### TASK PROMPT:
The listing that follows should be copied in full, exactly as written.
◆ ◆ ◆
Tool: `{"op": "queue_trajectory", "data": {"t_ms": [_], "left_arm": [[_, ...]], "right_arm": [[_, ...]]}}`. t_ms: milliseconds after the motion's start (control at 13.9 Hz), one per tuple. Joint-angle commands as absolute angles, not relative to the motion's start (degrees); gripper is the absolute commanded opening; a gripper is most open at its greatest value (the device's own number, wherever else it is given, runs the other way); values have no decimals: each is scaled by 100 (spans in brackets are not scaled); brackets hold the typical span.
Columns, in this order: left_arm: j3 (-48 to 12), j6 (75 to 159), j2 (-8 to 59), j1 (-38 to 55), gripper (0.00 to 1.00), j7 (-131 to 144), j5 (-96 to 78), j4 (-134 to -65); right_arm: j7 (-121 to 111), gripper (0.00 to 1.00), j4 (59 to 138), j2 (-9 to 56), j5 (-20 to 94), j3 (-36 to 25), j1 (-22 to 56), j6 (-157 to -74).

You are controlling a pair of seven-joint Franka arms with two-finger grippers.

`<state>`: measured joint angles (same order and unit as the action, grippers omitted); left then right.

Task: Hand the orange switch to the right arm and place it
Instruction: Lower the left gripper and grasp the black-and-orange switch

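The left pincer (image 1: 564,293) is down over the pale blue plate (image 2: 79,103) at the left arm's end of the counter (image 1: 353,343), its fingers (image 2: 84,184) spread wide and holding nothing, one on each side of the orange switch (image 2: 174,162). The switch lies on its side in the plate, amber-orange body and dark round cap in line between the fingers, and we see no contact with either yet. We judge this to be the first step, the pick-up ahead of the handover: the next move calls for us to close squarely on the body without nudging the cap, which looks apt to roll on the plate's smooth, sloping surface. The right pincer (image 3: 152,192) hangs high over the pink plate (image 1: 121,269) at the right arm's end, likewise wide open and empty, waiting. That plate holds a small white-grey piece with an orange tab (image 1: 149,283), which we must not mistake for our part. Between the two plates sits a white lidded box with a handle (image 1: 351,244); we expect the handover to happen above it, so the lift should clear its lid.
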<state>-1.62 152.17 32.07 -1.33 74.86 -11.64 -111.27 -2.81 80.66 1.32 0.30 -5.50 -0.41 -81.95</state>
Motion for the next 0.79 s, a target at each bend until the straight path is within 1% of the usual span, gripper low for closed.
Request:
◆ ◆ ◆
### TASK SOLUTION:
Tool: `{"op": "queue_trajectory", "data": {"t_ms": [_], "left_arm": [[_, ...]], "right_arm": [[_, ...]]}}`. t_ms: milliseconds after the motion's start (control at 13.9 Hz), one per tuple. Joint-angle commands as absolute angles, not relative to the motion's start (degrees); gripper is the absolute commanded opening; a gripper is most open at its greatest value (the device's own number, wherever else it is given, runs the other way); values have no decimals: each is scaled by 100 (spans in brackets are not scaled); brackets hold the typical span.
Columns, in this order: left_arm: j3 (-48 to 12), j6 (75 to 159), j2 (-8 to 59), j1 (-38 to 55), gripper (0.00 to 1.00), j7 (-131 to 144), j5 (-96 to 78), j4 (-134 to -65); right_arm: j7 (-121 to 111), gripper (0.00 to 1.00), j4 (59 to 138), j2 (-9 to 56), j5 (-20 to 94), j3 (-36 to 25), j1 (-22 to 56), j6 (-157 to -74).

You are controlling a pair of seven-joint Franka arms with two-finger grippers.

`<state>`: measured joint angles (same order and unit as the action, grippers omitted); left then right.

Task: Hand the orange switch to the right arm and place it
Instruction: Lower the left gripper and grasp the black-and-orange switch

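The left pincer (image 1: 564,293) is down over the pale blue plate (image 2: 79,103) at the left arm's end of the counter (image 1: 353,343), its fingers (image 2: 84,184) spread wide and holding nothing, one on each side of the orange switch (image 2: 174,162). The switch lies on its side in the plate, amber-orange body and dark round cap in line between the fingers, and we see no contact with either yet. We judge this to be the first step, the pick-up ahead of the handover: the next move calls for us to close squarely on the body without nudging the cap, which looks apt to roll on the plate's smooth, sloping surface. The right pincer (image 3: 152,192) hangs high over the pink plate (image 1: 121,269) at the right arm's end, likewise wide open and empty, waiting. That plate holds a small white-grey piece with an orange tab (image 1: 149,283), which we must not mistake for our part. Between the two plates sits a white lidded box with a handle (image 1: 351,244); we expect the handover to happen above it, so the lift should clear its lid.
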<state>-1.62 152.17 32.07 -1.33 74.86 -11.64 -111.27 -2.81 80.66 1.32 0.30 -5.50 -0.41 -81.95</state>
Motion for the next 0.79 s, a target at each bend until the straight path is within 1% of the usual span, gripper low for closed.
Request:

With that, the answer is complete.